History Of Country Region
I. City. Emesa modern Homs, Hims, on the right side of the Orontes river in a fertile plane, was a crossroads on the passage from the sea to the interior and Palmyra, as well as a strategic point between Damascus, Aleppo and Palmyra. It was part of the Roman province of Syria, coming under indirect Roman control at the time of Pompey and governed by a vassal king. It was named Emesa under Domitian 8196, when it came under direct Roman control.
It also became a Roman colony with the typical structures of a city. Under Theodosius it was attached to the province of Lebanese Phoenicia, of which it was the capital. It was the birthplace of Julia Domna, wife of the emperor Septimius Severus, Julia Mammaea, and of the emperors Heliogabalus 218222 and Alexander Severus 222235, under both of whom the city experienced significant development in the first half of the 3rd c. The god Ba’al Helios-Baal, of whom the emperor Heliogabalus was a priest, was worshiped there under the form of a black rock; the cult spread due to the favor of the imperial family, a temple being built on the Palatine at Rome. We know nothing of the Christian origins in Emesa, although the Liber Pontificalis p. 134 says that Pope Anicetus 154166 was born there.
We know of the teacher Julian who lived at the time of the emperor Numerian 283284; during Diocletian’s persecution there were some martyrs, including Sylvanus, whom Eusebius of Caesarea describes as bishop of the churches around Emesa Eusebius, HE 8,13,3, and whose episcopate lasted 40 years Eusebius, HE 9,6,1. Bishop Anatolius was present at the councils of Nicaea 325 and Antioch 341. During the Arian controversy the bishop was Eusebius died before 359, a writer praised by Jerome for his style De vir. ill. 91. Bishop Mark, Lahore Map under the emperor Julian d. 363, destroyed a pagan temple and was imprisoned and tortured because he would not rebuild it; the church was turned into a temple of Bacchus Theodoret, HE 3,7; Chronicon Pasch.: PG 92, 741B.

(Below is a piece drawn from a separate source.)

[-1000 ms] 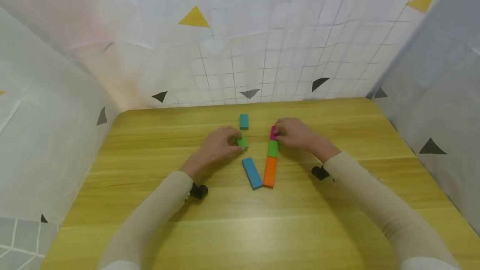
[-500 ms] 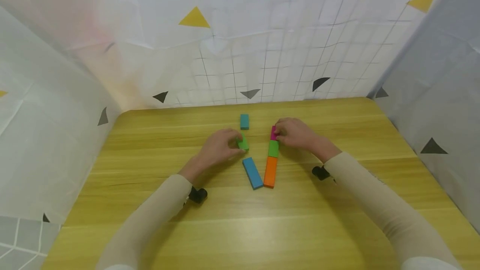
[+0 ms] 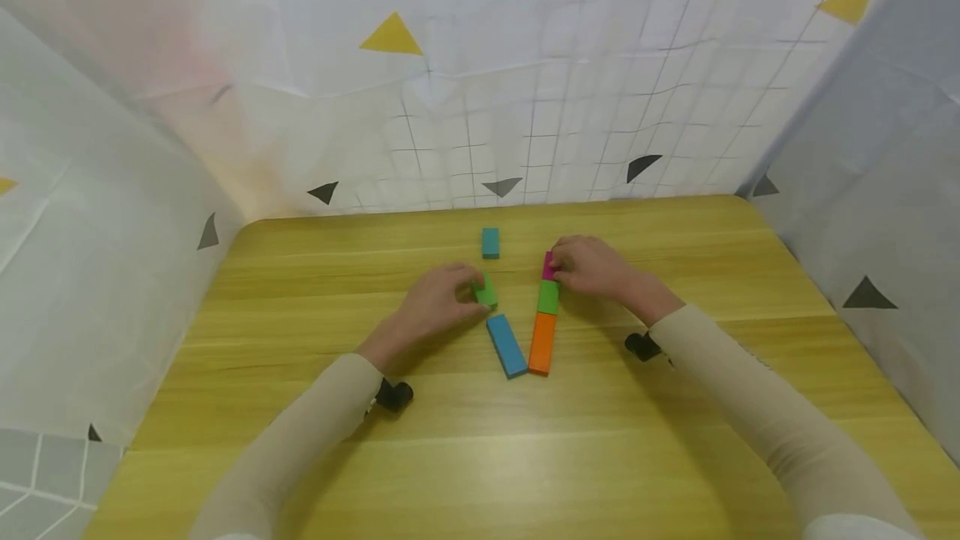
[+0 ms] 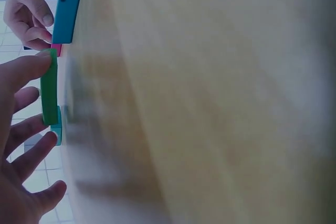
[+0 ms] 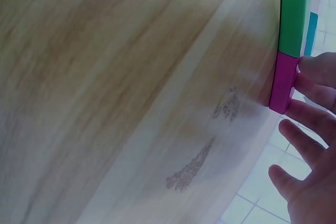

The city was praised by Julian for its paganism Misopogon 7,28. In the late 4th c. the bishop was Nemesius, an important theologian. Also born there was the Byzantine hymnographer Romanus Melodus d. after 555, who then moved to Constantinople. Simeon the Holy Fool was born and lived at Emesa in the 6th c.; Leontius of Neapolis wrote his life. The episcopal see depended on the metropolitan of Damascus. When the head of John the Baptist was found in a nearby cave 452 and was carried into the city, Lahore Map Emesa became an autocephalous ecclesiastical metropolis. After the Council of Chalcedon 451, there were two Christian communities at Emesa: one Melkite and the other monophysite. Lahore Map The Anonymous Piacentine writes: We arrived at Emesa, where there is the head of St. John the Baptist in a glass container 46,7. In 969 the head was taken to Constantinople. Emesa was conquered by the Arabs in 637, who turned the church of St. John the Baptist into a mosque, which it still is today. In 1099 it was occupied by the Crusaders.